_Problem details_
Nothing except the pictures should be left out when you reproduce the listing exactly.

_Dataset excerpt_

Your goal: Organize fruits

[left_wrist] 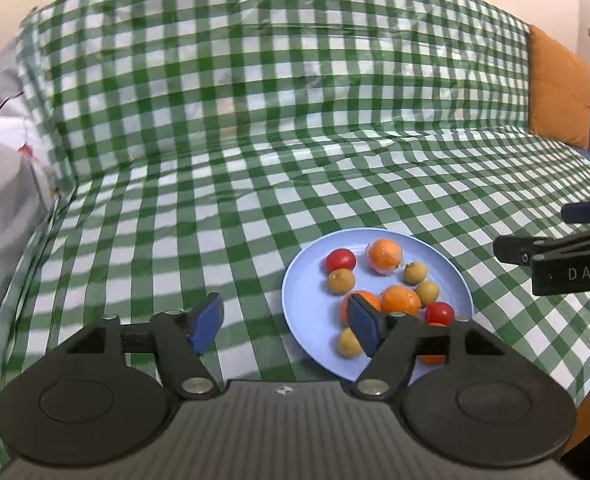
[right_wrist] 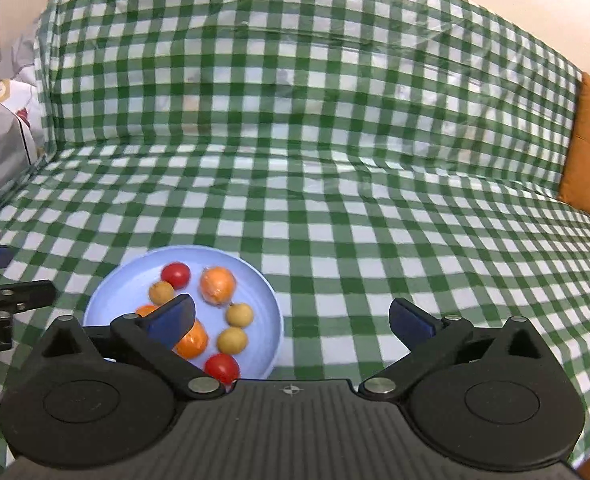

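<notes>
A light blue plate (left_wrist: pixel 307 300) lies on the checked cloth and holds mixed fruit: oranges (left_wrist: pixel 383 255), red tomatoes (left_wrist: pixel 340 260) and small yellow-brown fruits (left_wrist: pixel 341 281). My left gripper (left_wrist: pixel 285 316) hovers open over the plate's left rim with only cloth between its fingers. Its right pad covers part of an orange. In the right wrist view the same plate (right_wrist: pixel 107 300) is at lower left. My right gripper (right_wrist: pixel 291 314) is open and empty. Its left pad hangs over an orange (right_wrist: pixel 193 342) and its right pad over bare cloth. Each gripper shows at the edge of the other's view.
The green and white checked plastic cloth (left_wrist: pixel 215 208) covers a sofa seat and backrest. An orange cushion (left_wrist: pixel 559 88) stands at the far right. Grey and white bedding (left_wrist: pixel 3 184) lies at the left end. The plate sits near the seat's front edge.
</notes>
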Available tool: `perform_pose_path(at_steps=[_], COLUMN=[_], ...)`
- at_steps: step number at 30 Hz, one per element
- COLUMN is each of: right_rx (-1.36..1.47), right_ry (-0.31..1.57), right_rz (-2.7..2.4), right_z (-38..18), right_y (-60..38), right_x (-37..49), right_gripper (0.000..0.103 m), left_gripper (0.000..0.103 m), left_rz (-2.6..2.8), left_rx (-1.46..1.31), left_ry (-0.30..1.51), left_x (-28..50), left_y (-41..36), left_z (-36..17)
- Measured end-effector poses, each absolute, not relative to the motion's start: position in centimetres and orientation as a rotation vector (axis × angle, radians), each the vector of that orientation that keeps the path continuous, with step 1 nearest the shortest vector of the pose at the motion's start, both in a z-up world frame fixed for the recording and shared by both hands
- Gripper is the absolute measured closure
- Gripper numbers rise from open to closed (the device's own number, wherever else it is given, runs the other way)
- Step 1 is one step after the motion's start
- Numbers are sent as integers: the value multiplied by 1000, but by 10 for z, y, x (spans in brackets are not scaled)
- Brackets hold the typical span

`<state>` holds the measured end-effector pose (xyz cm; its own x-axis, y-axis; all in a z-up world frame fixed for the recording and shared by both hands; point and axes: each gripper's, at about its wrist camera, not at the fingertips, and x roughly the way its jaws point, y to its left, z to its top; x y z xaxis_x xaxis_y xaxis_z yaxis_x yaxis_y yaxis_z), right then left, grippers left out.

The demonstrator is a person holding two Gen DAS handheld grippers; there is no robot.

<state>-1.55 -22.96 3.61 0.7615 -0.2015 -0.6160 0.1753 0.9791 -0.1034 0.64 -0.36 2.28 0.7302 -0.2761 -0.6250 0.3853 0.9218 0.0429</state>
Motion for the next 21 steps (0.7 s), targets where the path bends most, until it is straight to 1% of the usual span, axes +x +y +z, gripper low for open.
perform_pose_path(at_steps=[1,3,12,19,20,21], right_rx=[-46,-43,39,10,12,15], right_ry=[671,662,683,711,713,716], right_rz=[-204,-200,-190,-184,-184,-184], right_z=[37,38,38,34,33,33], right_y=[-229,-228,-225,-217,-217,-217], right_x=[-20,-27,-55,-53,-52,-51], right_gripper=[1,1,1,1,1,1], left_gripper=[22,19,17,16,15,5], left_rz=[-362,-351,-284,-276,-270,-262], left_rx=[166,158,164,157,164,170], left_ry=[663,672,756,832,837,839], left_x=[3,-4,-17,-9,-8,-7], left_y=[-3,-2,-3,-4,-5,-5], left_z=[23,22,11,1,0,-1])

_Completed exercise_
Your goal: Organize fruits

[left_wrist] 
[right_wrist] 

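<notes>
A light blue plate (left_wrist: pixel 307 300) lies on the checked cloth and holds mixed fruit: oranges (left_wrist: pixel 383 255), red tomatoes (left_wrist: pixel 340 260) and small yellow-brown fruits (left_wrist: pixel 341 281). My left gripper (left_wrist: pixel 285 316) hovers open over the plate's left rim with only cloth between its fingers. Its right pad covers part of an orange. In the right wrist view the same plate (right_wrist: pixel 107 300) is at lower left. My right gripper (right_wrist: pixel 291 314) is open and empty. Its left pad hangs over an orange (right_wrist: pixel 193 342) and its right pad over bare cloth. Each gripper shows at the edge of the other's view.
The green and white checked plastic cloth (left_wrist: pixel 215 208) covers a sofa seat and backrest. An orange cushion (left_wrist: pixel 559 88) stands at the far right. Grey and white bedding (left_wrist: pixel 3 184) lies at the left end. The plate sits near the seat's front edge.
</notes>
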Available tool: `perform_pose_path(at_steps=[_], COLUMN=[_], ...)`
- at_steps: step number at 30 Hz, one per element
- COLUMN is each of: right_rx (-1.36..1.47), right_ry (-0.31..1.57), right_rz (-2.7..2.4), right_z (-38..18), right_y (-60..38), right_x (-37..49), right_gripper (0.000..0.103 m), left_gripper (0.000..0.103 m), left_rz (-2.6..2.8), left_rx (-1.46..1.31), left_ry (-0.30..1.51), left_x (-28..50), left_y (-41..36), left_z (-36..17)
- Measured end-effector poses, each absolute, not relative to the motion's start: position in centimetres and orientation as a rotation vector (axis × angle, radians), each the vector of that orientation that keeps the path continuous, with step 1 nearest the shortest vector of the pose at the motion's start, both in a z-up world frame fixed for the recording and shared by both hands
- Gripper is the absolute measured closure
- Gripper numbers rise from open to closed (the device's own number, wherever else it is given, runs the other way)
- Step 1 is one step after the motion's start
- Numbers are sent as integers: the value multiplied by 1000, but by 10 for z, y, x (spans in brackets are not scaled)
- Brackets hold the typical span

`<state>` holds the measured end-effector pose (xyz cm; its own x-axis, y-axis; all in a z-up world frame fixed for the recording and shared by both hands; point and axes: each gripper's, at about its wrist camera, not at the fingertips, and x roughly the way its jaws point, y to its left, z to its top; x y z xaxis_x xaxis_y xaxis_z yaxis_x yaxis_y yaxis_z), right then left, grippers left out.

The demonstrator is a person holding two Gen DAS handheld grippers; there is no robot.

<state>-1.55 -22.96 3.61 0.7615 -0.2015 -0.6160 0.1753 0.9791 -0.1034 0.64 -0.36 2.28 0.7302 -0.2761 -0.6250 0.3853 0.9218 0.0429</state>
Motion for the next 21 steps (0.7 s), targets where the path bends most, until it is straight to 1% of the usual span, axes +x +y +z, gripper low for open.
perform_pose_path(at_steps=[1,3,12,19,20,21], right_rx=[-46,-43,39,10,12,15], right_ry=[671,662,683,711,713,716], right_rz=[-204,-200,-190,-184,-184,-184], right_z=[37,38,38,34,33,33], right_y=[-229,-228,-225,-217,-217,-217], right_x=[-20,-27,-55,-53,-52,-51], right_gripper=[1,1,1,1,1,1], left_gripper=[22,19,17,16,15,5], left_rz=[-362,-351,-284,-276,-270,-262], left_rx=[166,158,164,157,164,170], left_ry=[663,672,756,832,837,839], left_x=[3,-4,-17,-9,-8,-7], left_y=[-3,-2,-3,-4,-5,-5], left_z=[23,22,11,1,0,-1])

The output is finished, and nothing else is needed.